◆ **Work item**
Using the data below, return the stretch from the line that contains "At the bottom" through the line that contains "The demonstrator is", both included, exactly as it stands and nothing beyond it.

Start of Block

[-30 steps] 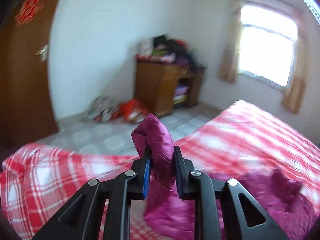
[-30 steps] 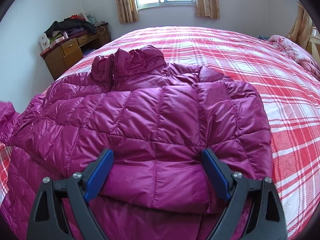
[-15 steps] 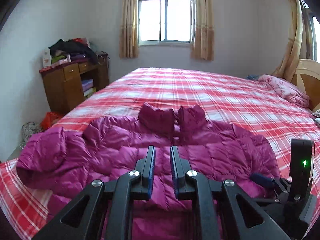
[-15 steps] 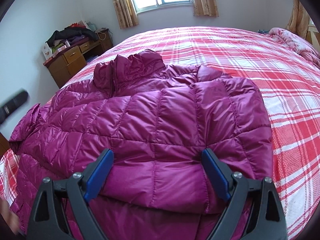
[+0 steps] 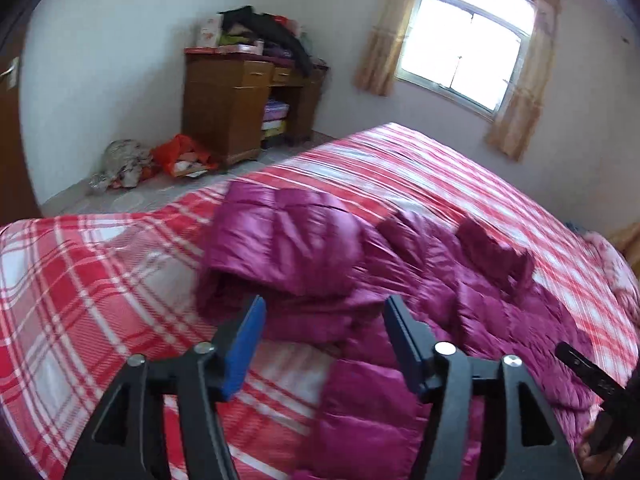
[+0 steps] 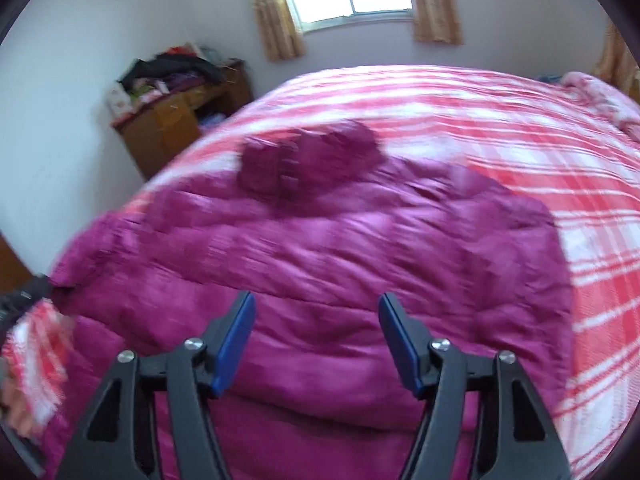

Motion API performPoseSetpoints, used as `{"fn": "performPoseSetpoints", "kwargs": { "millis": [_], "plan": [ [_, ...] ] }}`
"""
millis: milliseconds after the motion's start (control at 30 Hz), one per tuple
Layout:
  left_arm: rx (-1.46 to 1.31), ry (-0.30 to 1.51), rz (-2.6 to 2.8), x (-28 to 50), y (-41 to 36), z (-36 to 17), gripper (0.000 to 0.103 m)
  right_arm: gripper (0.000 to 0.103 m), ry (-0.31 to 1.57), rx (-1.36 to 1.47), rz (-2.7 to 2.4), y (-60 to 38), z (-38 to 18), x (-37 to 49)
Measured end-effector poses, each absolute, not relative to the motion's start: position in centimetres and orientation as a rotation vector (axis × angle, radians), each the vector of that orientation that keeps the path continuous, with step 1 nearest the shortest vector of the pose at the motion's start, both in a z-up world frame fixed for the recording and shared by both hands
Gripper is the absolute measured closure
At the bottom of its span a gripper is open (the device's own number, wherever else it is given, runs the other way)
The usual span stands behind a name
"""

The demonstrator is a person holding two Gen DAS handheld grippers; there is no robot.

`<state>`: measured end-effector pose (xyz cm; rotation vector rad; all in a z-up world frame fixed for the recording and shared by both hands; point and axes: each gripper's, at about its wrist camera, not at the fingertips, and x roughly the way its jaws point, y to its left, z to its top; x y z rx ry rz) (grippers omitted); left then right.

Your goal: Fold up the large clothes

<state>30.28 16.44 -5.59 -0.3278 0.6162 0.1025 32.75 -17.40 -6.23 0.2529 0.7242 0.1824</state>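
A magenta puffer jacket (image 5: pixel 460 292) lies spread on the red plaid bed (image 5: pixel 80 280), collar (image 5: pixel 492 248) toward the window. Its puffy left sleeve (image 5: pixel 280 240) lies bunched at the jacket's near left side. My left gripper (image 5: pixel 325 308) hovers just in front of that sleeve. Its jaws are opening and the blue pads touch nothing. In the right wrist view the jacket (image 6: pixel 340 248) fills the middle, blurred. My right gripper (image 6: pixel 316 304) hangs over its lower body, jaws closing with only the jacket's surface below them, nothing pinched.
A wooden desk (image 5: pixel 236 112) piled with clothes stands by the wall. Bags (image 5: pixel 176 156) lie on the tiled floor beside it. A curtained window (image 5: pixel 460 40) is behind the bed, and a pink blanket (image 6: pixel 600 92) lies at the far right. A hand with a sleeve (image 6: pixel 32 360) shows at the left edge.
My left gripper held a magenta sleeve end one second ago, then was shut and empty; now it stands open, swung left toward the sleeve. The right gripper's jaws narrowed and it lifted.
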Motion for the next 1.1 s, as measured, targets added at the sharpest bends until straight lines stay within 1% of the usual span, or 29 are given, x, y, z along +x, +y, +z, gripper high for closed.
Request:
{"fn": "performPoseSetpoints", "kwargs": {
  "millis": [100, 167, 300, 433, 500, 567, 600, 633, 667, 733, 833, 967, 1100],
  "plan": [
    [-0.395, 0.563, 0.215, 29.7, 20.5, -5.7, 0.035, 0.035, 0.719, 0.247, 0.34, -11.2, -4.5, 35.4],
    [-0.403, 0.532, 0.277, 29.4, 22.0, -5.8, 0.035, 0.035, 0.738, 0.259, 0.422, -7.5, -4.3, 37.3],
    [-0.466, 0.485, 0.334, 28.7, 23.7, -6.6, 0.035, 0.035, 0.825, 0.246, 0.527, 0.0, -5.9, 42.0],
    [-0.449, 0.451, 0.392, 28.1, 24.2, -6.7, 0.035, 0.036, 0.875, 0.185, 0.537, 4.9, -7.8, 44.8],
    [-0.458, 0.443, 0.389, 28.1, 24.2, -6.9, 0.035, 0.044, 0.906, 0.167, 0.564, 6.4, -8.7, 45.4],
    [-0.47, 0.447, 0.383, 28.2, 24.4, -7.1, 0.035, 0.079, 0.925, 0.124, 0.578, 7.1, -9.4, 45.5],
    [-0.474, 0.452, 0.383, 28.3, 24.5, -7.3, 0.035, 0.081, 0.909, 0.106, 0.581, 7.3, -9.3, 45.1],
    [-0.479, 0.458, 0.379, 28.4, 24.6, -7.5, 0.035, 0.086, 0.883, 0.093, 0.591, 7.2, -8.8, 44.5],
    [-0.483, 0.465, 0.373, 28.5, 24.6, -7.7, 0.035, 0.088, 0.863, 0.083, 0.6, 7.1, -8.2, 44.0],
    [-0.485, 0.468, 0.367, 28.6, 24.6, -7.8, 0.035, 0.089, 0.811, 0.089, 0.626, 6.6, -6.4, 42.6],
    [-0.477, 0.458, 0.374, 28.3, 24.3, -7.8, 0.035, 0.089, 0.709, 0.094, 0.647, 4.6, -2.6, 40.3],
    [-0.431, 0.457, 0.368, 28.4, 23.4, -7.5, 0.035, 0.09, 0.628, 0.091, 0.613, 0.5, 1.4, 37.9],
    [-0.38, 0.452, 0.364, 28.5, 22.3, -6.9, 0.035, 0.09, 0.598, 0.124, 0.533, -6.0, 2.9, 35.2]
  ]
}}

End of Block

◆ **Answer section**
At the bottom of its span a gripper is open (the device's own number, wherever else it is given, runs the other way)
The usual span stands behind a name
"""

The demonstrator is a person holding two Gen DAS handheld grippers; there is no robot.

Nothing further is needed for this answer.